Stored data

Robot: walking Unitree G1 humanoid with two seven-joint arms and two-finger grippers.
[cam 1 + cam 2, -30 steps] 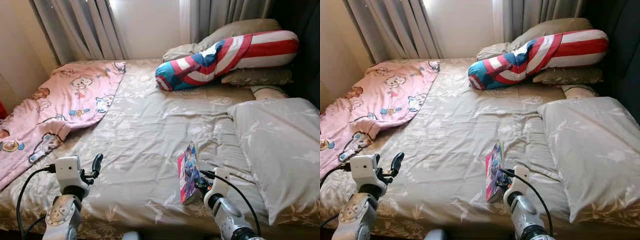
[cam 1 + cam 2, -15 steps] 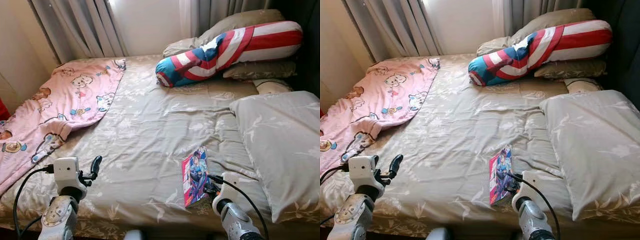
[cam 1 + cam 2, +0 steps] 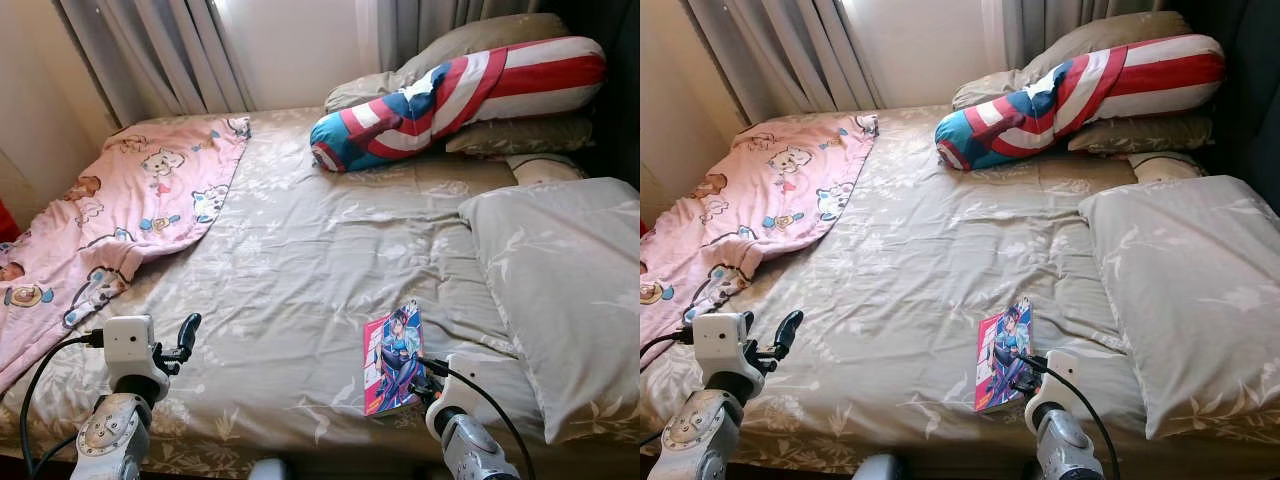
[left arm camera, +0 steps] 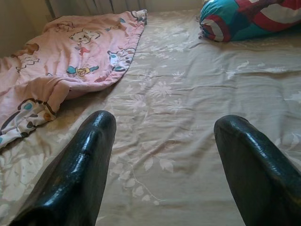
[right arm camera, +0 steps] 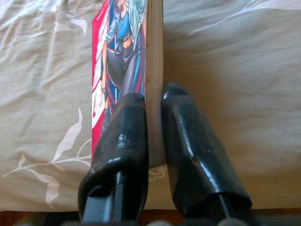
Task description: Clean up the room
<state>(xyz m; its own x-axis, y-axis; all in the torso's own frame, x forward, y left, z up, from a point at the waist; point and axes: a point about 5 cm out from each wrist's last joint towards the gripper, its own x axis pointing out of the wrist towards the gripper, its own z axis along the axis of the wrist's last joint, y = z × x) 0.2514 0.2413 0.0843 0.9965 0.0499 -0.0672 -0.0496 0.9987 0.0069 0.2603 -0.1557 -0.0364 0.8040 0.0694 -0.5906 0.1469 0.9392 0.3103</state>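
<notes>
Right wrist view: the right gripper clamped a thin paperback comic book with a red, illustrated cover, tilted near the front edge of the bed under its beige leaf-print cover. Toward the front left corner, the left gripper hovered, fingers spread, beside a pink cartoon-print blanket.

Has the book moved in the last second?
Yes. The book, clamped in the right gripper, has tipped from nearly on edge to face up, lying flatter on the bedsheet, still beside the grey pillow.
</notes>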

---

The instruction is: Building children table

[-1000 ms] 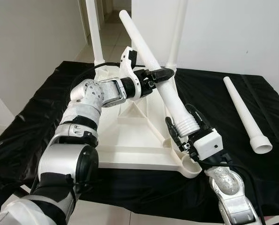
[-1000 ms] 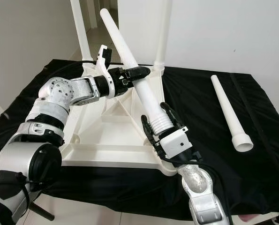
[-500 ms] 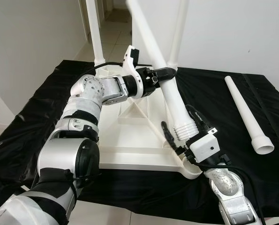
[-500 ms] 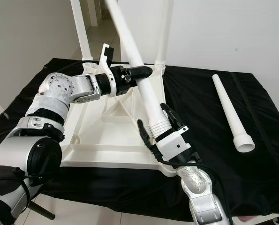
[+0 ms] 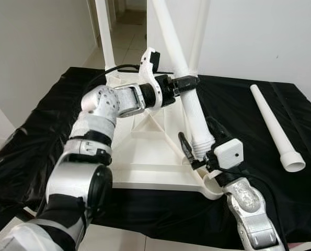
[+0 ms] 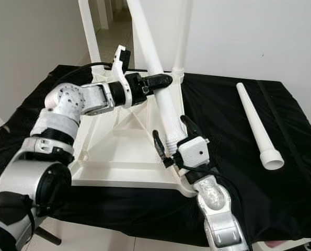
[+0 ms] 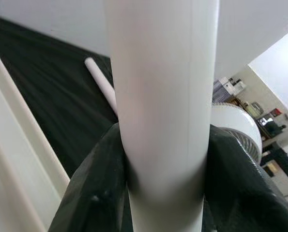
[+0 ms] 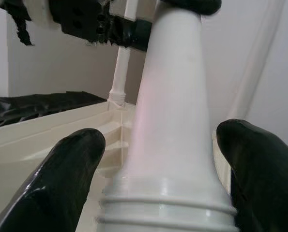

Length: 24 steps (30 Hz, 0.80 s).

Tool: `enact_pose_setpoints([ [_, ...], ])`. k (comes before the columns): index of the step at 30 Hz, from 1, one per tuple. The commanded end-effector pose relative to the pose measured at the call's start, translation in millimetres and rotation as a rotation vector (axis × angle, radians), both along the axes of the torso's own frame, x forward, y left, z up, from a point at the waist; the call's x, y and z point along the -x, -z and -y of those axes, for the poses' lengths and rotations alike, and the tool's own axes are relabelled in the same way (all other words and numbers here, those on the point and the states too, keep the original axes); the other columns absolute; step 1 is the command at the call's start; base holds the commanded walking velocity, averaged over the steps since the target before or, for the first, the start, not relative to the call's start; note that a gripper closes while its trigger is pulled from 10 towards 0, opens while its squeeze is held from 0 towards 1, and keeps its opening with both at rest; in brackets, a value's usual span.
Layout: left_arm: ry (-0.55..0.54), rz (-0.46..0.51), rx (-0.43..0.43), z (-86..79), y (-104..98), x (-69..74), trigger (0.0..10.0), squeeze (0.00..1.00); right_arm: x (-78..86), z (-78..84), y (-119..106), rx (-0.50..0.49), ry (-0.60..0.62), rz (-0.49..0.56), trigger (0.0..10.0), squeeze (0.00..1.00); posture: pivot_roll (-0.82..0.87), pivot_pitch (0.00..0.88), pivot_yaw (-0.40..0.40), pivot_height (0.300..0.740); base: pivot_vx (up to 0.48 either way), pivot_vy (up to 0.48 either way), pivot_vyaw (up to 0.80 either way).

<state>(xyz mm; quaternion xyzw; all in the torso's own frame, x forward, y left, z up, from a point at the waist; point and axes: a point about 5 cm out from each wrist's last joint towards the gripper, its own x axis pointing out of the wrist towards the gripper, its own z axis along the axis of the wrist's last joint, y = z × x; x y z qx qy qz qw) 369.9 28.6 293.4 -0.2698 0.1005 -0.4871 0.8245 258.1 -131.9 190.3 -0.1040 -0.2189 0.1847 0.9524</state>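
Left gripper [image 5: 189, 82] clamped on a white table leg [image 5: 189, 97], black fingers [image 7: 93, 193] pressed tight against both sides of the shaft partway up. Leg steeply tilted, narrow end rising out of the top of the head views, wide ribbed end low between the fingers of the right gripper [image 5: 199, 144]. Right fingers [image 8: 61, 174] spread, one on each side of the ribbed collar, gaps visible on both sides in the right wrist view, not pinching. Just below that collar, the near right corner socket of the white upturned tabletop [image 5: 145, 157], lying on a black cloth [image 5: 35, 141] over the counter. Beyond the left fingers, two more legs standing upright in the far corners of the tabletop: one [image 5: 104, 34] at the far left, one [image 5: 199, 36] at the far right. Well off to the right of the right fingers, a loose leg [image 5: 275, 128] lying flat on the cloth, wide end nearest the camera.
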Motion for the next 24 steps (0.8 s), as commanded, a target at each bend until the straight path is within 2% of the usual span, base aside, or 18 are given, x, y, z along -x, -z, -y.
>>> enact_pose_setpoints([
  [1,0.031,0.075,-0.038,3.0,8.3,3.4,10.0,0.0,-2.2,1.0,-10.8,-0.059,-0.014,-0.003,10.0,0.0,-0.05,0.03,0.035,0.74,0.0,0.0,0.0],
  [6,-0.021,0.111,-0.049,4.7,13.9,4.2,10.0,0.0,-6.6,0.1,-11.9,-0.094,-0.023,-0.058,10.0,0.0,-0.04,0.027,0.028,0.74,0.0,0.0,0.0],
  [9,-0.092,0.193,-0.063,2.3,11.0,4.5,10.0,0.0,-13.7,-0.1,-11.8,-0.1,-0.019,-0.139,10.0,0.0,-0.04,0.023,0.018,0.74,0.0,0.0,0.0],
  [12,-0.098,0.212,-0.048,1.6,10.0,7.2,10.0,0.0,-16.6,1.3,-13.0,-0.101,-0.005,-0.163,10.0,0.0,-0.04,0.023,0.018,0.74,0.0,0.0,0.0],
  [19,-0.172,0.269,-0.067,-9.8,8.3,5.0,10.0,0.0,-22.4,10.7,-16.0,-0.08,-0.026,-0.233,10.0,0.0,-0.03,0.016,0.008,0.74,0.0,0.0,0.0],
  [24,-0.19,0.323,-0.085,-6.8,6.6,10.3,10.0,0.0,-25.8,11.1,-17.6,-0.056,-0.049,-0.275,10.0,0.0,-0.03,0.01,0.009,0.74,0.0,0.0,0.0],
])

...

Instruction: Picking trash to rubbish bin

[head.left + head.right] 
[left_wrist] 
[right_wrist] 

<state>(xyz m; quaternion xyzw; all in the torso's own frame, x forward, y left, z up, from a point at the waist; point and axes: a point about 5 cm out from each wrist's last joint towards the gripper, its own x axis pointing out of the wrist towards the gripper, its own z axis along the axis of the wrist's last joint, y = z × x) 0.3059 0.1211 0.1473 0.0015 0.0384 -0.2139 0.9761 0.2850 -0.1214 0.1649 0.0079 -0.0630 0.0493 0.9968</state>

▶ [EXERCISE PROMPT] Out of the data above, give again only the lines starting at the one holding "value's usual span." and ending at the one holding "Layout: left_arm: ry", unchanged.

▶ [EXPECTED OUTPUT]
Tool: `enact_pose_setpoints([ [_, ...], ])`. k (comes before the columns): index of the step at 30 Hz, from 1, one per tuple. The commanded end-effector pose relative to the pose measured at the call's start, translation in millimetres and rotation as a rotation vector (axis × angle, radians), both along the axes of the torso's own frame, x forward, y left, z up, from a point at the waist; the call's x, y and z point along the -x, -z and -y of those axes, for the poses' lengths and rotations alike, and the tool's own axes are relabelled in the same way (all other words and numbers here, those on the point and the states too, keep the original axes); the other columns absolute; step 1 is the command at the call's start; base holds the commanded walking velocity, averaged over the steps since the target before or, for the first, the start, not relative to the call's start; note that a gripper closes while its trigger is pulled from 10 towards 0, opens while its squeeze is held from 0 towards 1, and keeps its opening with both at rest; in brackets, a value's usual span.
Layout: left_arm: ry (-0.55..0.54), rz (-0.46..0.51), rx (-0.43..0.43), z (-86..79), y (-104..98), x (-69..74), trigger (0.0..10.0), squeeze (0.00..1.00); right_arm: x (-78..86), z (-78..84), y (-119..106), rx (-0.50..0.49), ry (-0.60..0.62), rz (-0.49..0.56), trigger (0.0..10.0), squeeze (0.00..1.00); posture: pivot_roll (-0.82..0.87), pivot_pitch (0.00..0.88), pivot_yaw (-0.40..0.40), pivot_height (0.300..0.740); base: pivot_vx (up to 0.48 either way), pivot_vy (up to 0.48 either way), pivot_vyaw (up to 0.80 either way).

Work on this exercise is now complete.